Former CIA operative and GW alumnus Joe Kiehl made becoming a secret agent not so secret Tuesday night. He gave students tips for landing a job with the intelligence agency.
More than 100 people packed the Alumni House for the lecture, “How Do I Become a Secret Agent?” which lasted about an hour and a half. Kiehl received his bachelor’s and master’s degrees in international affairs in 1972 and 1986, respectively.
Kiehl worked as the CIA’s Directorate of Operations for 26 years, traveling to Africa, East Europe and South America. After retiring in 1994, he began working as a government contractor and private consultant, pursuing incidents such as private kidnapping cases in Latin America.
“It was something new every day. I was upset when weekends came because I would have to mow the grass, and I couldn’t wait for Monday for some excitement,” Kiehl said.

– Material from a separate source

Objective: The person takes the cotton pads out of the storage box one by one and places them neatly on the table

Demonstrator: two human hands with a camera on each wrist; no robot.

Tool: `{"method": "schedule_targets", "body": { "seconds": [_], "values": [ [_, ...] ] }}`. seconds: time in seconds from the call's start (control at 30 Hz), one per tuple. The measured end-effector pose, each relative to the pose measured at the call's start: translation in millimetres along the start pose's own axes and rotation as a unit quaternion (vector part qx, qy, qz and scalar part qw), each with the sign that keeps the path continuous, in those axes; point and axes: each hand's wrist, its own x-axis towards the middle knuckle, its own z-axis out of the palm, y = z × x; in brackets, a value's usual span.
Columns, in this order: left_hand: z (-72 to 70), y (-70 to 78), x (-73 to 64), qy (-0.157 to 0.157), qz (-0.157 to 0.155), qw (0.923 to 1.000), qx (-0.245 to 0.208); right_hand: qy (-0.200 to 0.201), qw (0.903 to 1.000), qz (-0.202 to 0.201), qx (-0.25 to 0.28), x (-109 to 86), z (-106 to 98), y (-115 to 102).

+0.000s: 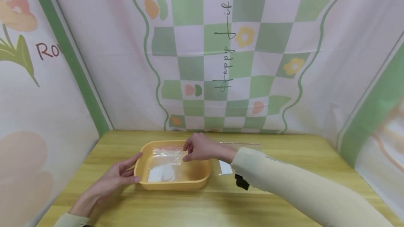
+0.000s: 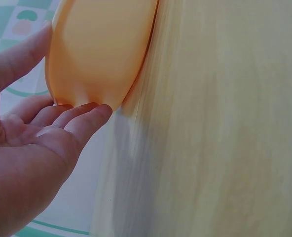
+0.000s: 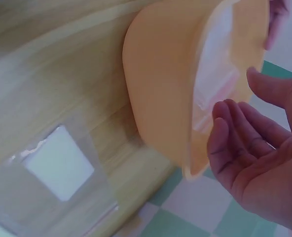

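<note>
A yellow-orange plastic basin (image 1: 176, 186) stands on the wooden table. My left hand (image 1: 115, 177) holds its left end, the thumb and fingers set apart on the wall and rim, as the left wrist view (image 2: 40, 143) also shows. Inside lies a clear zip bag (image 1: 167, 155) with white pieces (image 1: 161, 173) in its lower part. Over the basin's right half hovers my right hand (image 1: 200, 147), its fingers bent loosely. In the right wrist view nothing shows between its thumb and fingers (image 3: 249, 128).
Right of the basin, partly under my right forearm, lies another clear bag (image 3: 32, 197) with a white card (image 3: 61, 163). A printed cloth (image 1: 189, 41) hangs behind the table (image 1: 277, 206), and more cloth stands at both sides.
</note>
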Motion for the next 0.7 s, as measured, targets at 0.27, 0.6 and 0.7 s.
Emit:
{"method": "schedule_targets", "body": {
  "seconds": [0.27, 0.6, 0.7],
  "values": [
    [-0.9, 3.2, -0.9, -0.002, -0.001, 1.0, 0.001, -0.037, 0.9979, 0.027, -0.046, 28.3, 25.7, -8.2],
    [-0.9, 1.8, -1.2, -0.005, 0.004, 1.0, 0.0, -0.06, 0.9908, 0.109, -0.053, 33.4, 46.1, -15.9],
    [-0.1, 2.2, -1.4, -0.005, 0.003, 1.0, -0.001, -0.06, 0.9913, 0.107, -0.049, 33.5, 49.5, -12.1]
  ]
}}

The Class Council and Office of Alumni Programs organized the event, which is the first installment in the “How Do I Become a …” series. The purpose of the events is to connect students and alumni, said Joseph Bondi, director of Alumni Constituency Initiatives.
The organizations plan to sponsor an event each month with astronauts, political activists, ambassadors and a real estate mogul from New York, Bondi said.
As part of the Clandestine Services, Kiehl’s job description included traveling to other countries to “meet, develop, assess and recruit foreign agents to work for the U.S.,” he said.
“It’s like being a salesman. What we are trying to force people to do is to commit treason against their own country. It’s a hard sell,” Kiehl said.
He told students about the rougher aspects of being a secret agent, reminding them that if you are a secret agent, you must “respect and live your cover” as well as “protect your source to the death.”
Despite some serious subject matter, Kiehl joked with the students and shared some of his unusual experiences, such as getting punched in the face for trying to recruit someone. He also told students that resembling “call girls or gigolos” is not something the CIA looks for in an employee.
Kiehl listed traits the CIA does look for in a new recruit, such as knowledge of foreign languages, study abroad experience, personality, psychological capabilities, intelligence, no history of drug use, world affairs interest, a 3.5 GPA and an interest in current events.
Michael Geremia, a senior who plans to apply to the agency, said he was “satisfied that Kiehl was so open about his job and lifestyle overseas.”
Other students also said they were pleased with how straightforward Kiehl was about how to become a new CIA recruit.
“It helped me with understanding the hiring process and what they are looking for requirement-wise,” junior Jody Miller said.